Exercise description:
Your answer is the lines below, exactly, from the one that contains "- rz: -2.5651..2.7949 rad" through the one that contains "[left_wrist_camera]", both included.

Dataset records

┏━━

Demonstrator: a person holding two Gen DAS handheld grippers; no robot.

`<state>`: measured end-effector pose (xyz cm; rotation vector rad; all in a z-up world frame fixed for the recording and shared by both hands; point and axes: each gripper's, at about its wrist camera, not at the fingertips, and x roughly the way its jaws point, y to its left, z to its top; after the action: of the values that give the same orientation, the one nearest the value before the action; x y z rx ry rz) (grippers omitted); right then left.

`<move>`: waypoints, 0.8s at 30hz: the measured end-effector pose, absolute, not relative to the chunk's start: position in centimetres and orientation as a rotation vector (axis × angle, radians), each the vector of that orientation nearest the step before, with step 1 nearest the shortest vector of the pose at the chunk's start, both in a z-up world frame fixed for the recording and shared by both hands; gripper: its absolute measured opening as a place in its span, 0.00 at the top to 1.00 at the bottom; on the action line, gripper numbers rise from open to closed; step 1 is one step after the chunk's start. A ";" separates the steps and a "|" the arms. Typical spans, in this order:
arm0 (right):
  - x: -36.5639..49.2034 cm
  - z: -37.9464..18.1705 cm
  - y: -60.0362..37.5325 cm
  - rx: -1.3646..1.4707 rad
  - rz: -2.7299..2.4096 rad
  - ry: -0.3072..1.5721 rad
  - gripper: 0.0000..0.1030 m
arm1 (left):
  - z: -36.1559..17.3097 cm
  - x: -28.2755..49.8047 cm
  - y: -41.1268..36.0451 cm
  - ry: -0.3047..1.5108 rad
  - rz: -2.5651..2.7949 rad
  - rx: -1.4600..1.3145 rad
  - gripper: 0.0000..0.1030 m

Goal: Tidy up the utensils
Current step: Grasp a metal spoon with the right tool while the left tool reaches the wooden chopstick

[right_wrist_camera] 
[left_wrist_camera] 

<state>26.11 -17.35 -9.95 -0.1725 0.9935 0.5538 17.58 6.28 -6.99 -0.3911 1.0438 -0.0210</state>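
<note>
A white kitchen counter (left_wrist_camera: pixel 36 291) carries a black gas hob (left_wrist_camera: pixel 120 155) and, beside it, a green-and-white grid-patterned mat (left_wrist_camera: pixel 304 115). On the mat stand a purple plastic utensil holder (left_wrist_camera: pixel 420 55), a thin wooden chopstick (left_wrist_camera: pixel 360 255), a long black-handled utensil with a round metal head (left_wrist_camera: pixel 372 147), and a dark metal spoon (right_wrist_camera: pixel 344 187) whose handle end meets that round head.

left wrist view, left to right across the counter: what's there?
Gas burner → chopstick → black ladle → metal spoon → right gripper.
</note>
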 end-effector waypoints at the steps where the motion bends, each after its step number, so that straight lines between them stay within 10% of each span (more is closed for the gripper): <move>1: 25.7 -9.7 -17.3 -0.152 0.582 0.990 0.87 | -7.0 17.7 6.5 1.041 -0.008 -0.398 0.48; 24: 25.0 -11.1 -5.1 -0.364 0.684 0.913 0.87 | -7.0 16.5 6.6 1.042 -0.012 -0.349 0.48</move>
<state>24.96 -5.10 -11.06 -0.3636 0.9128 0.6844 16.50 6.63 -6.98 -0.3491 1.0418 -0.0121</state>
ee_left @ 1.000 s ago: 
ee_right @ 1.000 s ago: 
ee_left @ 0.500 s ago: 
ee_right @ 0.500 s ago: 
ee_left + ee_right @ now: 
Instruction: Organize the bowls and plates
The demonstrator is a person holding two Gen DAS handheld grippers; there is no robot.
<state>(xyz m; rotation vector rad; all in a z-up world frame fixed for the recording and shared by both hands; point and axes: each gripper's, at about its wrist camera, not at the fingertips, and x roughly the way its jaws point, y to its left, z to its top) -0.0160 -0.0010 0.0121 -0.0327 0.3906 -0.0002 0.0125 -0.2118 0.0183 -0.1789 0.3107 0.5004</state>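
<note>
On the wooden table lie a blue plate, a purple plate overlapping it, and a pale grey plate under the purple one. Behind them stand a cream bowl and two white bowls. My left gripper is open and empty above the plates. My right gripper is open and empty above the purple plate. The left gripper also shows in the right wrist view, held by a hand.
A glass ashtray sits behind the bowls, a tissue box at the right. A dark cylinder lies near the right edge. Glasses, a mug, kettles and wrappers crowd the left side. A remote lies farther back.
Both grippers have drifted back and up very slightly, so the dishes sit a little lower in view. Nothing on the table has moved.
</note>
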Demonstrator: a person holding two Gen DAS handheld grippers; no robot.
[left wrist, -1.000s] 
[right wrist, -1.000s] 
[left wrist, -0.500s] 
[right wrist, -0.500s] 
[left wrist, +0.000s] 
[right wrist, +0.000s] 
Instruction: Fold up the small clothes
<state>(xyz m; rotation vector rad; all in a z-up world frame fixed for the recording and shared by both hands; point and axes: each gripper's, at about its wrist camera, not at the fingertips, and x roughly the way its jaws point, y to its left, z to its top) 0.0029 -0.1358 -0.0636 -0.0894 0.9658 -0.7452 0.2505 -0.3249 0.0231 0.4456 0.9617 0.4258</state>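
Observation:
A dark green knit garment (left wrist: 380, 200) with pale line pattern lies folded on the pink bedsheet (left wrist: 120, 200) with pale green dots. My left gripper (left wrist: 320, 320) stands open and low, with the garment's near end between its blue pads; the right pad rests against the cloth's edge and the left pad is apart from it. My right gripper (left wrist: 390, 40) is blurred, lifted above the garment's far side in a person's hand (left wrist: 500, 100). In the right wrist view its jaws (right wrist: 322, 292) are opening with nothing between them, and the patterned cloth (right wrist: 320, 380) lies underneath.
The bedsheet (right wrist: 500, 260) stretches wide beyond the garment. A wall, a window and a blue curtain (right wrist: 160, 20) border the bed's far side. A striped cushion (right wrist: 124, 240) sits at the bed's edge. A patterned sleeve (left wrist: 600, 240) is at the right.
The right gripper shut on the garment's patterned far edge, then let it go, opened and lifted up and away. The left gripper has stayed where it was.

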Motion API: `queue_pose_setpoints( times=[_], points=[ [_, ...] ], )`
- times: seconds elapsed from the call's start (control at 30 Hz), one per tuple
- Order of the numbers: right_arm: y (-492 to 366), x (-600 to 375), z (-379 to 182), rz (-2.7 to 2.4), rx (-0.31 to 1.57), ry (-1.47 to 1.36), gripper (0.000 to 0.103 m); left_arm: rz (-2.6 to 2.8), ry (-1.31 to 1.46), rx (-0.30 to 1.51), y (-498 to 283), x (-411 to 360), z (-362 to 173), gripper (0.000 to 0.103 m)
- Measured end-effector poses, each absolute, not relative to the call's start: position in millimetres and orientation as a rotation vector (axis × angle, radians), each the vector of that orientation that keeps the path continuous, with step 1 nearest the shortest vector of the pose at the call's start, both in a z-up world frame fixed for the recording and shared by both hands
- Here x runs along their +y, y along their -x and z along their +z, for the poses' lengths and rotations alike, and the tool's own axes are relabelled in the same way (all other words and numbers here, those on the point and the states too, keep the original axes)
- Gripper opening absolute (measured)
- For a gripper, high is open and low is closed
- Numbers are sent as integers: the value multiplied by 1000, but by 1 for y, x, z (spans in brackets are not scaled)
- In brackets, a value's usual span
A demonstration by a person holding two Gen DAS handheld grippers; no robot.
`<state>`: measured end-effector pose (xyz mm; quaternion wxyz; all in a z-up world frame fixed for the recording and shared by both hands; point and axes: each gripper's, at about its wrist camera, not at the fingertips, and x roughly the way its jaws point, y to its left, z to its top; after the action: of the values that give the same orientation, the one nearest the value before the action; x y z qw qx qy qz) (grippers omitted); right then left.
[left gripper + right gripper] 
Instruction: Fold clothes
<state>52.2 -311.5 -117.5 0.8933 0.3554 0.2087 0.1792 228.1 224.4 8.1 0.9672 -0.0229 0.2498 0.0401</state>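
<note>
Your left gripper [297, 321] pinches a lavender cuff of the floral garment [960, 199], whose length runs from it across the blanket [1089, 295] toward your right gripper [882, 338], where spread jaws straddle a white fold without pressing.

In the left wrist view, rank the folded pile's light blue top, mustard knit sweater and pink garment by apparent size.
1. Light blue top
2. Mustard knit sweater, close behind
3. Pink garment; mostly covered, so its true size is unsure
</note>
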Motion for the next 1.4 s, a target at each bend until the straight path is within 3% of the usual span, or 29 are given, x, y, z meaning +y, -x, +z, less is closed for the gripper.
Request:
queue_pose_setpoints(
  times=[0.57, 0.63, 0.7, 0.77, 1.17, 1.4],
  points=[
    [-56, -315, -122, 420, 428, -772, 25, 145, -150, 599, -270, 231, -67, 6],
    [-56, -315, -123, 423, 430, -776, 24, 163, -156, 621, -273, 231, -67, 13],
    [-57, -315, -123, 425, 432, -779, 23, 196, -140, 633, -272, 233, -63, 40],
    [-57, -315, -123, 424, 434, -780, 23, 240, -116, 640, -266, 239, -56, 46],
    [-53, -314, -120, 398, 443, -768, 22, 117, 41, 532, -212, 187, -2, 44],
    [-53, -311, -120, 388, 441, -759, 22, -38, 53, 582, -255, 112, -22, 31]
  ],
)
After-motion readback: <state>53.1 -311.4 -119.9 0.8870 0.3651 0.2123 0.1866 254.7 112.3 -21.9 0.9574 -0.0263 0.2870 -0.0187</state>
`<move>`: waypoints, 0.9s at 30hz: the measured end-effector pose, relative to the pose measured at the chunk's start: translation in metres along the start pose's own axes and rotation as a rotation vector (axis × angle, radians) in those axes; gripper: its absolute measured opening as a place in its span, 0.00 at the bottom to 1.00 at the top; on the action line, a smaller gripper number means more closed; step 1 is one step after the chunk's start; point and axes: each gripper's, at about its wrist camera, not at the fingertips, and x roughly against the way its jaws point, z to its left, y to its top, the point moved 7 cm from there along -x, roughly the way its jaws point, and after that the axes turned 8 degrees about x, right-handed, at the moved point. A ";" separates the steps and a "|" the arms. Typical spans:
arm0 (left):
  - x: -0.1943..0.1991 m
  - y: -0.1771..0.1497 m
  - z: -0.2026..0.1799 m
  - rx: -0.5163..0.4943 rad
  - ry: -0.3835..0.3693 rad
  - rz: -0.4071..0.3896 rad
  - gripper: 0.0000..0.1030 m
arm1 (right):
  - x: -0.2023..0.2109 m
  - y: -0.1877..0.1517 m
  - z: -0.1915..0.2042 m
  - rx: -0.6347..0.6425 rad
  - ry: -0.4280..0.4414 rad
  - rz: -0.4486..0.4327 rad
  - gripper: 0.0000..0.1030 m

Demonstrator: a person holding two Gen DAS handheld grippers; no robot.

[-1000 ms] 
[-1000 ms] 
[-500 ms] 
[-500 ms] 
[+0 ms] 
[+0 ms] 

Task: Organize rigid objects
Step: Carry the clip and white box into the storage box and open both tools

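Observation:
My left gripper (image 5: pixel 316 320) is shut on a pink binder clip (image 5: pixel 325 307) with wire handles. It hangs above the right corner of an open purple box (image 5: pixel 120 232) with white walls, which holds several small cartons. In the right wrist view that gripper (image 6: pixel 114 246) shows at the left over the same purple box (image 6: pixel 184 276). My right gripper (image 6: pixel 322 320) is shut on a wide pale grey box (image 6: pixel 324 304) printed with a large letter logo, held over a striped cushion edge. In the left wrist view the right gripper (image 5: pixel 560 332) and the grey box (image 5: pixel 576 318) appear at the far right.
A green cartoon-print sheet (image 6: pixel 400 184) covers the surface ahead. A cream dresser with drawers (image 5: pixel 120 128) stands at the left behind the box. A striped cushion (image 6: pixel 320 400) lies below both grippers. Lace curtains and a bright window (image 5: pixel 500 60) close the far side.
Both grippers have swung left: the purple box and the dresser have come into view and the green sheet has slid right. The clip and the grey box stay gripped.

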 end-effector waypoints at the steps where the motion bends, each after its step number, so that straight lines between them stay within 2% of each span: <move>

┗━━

Reply to the exercise:
  - rz: -2.5651..2.7949 rad
  - rx: -1.4600..1.3145 rad
  - gripper: 0.0000..0.1030 m

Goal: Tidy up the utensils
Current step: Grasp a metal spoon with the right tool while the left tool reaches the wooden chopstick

[right_wrist_camera] 
[left_wrist_camera] 

With the output given, the exercise is complete.